8Algo más del 90% de las exportaciones de Brasil hacia China corresponde a materias primas, en general de escaso valor agregado, mientras que más del 8% de las exportaciones chinas a Brasil corresponde a productos manufacturados.
9Las importaciones de bienes manufacturados de América Latina crecieron el 73% entre 2000 y 2006, pero las provenientes de China aumentaron un 420% (Gallagher y Porzecanski, 2010, 17 y 53). El aumento de las importaciones industriales de origen chino es más rápido en Brasil que en Estados Unidos. Cuando se considera la tasa de penetración de las importaciones de bienes industriales, se observa que es mayor en los diez sectores más protegidos en 2009. En ese año los aranceles en Brasil eran, en promedio, mayores que en Estados Unidos, 26% contra 8%. Pero la penetración de bienes industriales en los diez sectores más protegidos no solo es mayor en Brasil que en Estados Unidos, sino también más rápida entre estas dos fechas: 19% y 55% en Brasil y 22% y 48% en Estados Unidos (Mattoo y Subramanian, 2011).

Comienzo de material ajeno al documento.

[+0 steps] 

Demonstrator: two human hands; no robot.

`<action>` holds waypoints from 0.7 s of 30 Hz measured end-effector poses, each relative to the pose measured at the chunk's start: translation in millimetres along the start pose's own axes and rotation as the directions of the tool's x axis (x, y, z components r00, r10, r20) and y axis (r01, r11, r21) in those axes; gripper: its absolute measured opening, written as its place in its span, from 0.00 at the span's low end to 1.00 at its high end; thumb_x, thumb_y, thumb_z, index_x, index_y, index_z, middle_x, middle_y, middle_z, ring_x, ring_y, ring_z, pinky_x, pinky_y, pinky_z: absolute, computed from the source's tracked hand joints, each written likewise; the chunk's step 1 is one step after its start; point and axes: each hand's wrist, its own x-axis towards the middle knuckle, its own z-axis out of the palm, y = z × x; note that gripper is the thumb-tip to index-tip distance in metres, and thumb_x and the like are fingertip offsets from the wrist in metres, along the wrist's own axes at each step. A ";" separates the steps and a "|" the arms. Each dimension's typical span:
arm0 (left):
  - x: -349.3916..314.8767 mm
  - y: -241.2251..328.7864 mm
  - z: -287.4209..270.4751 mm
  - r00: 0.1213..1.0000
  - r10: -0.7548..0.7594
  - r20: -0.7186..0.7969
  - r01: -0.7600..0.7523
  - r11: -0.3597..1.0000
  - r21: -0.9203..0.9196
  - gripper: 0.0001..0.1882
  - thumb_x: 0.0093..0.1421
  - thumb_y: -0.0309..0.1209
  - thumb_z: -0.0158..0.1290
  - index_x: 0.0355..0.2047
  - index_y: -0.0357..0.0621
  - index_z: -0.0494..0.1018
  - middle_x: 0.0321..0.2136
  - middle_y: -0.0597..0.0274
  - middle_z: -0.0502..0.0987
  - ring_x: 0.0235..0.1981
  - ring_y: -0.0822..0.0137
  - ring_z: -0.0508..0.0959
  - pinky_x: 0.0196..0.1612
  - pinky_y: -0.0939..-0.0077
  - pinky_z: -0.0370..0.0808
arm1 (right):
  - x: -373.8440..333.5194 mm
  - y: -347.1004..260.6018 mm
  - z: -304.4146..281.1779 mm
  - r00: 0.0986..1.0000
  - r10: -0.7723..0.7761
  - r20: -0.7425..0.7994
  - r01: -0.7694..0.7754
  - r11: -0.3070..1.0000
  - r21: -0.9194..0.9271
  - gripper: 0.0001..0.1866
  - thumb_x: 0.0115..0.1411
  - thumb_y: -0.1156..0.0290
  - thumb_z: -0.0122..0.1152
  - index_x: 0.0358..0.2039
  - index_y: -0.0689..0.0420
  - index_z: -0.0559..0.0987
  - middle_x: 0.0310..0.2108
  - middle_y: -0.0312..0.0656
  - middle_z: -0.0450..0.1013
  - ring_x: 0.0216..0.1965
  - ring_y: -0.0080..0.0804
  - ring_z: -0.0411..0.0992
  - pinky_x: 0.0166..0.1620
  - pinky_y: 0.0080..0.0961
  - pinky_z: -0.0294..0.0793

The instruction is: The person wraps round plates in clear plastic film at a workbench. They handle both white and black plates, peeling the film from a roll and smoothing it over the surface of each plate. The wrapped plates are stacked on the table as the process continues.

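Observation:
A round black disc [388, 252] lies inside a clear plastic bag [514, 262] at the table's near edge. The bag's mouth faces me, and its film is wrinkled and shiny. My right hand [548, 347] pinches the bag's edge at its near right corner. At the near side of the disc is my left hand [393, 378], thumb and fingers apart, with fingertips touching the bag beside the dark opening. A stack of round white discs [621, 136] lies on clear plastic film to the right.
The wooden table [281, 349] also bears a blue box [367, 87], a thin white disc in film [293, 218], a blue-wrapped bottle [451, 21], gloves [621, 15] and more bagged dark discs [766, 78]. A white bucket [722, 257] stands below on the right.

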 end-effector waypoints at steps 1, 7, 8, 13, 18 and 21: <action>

10En el pasado el crecimiento conducía a déficits crecientes de la balanza comercial y a devaluaciones de la moneda nacional, a una política de contención de la demanda, a una crisis económica. Entonces se optaba por una política de reactivación económica. El retorno del crecimiento alimentaba entonces un nuevo déficit comercial. Este aspecto "pendular" de las políticas económicas -según la expresión de Diamand- ha podido ser superado con el alza de los precios de las materias primas.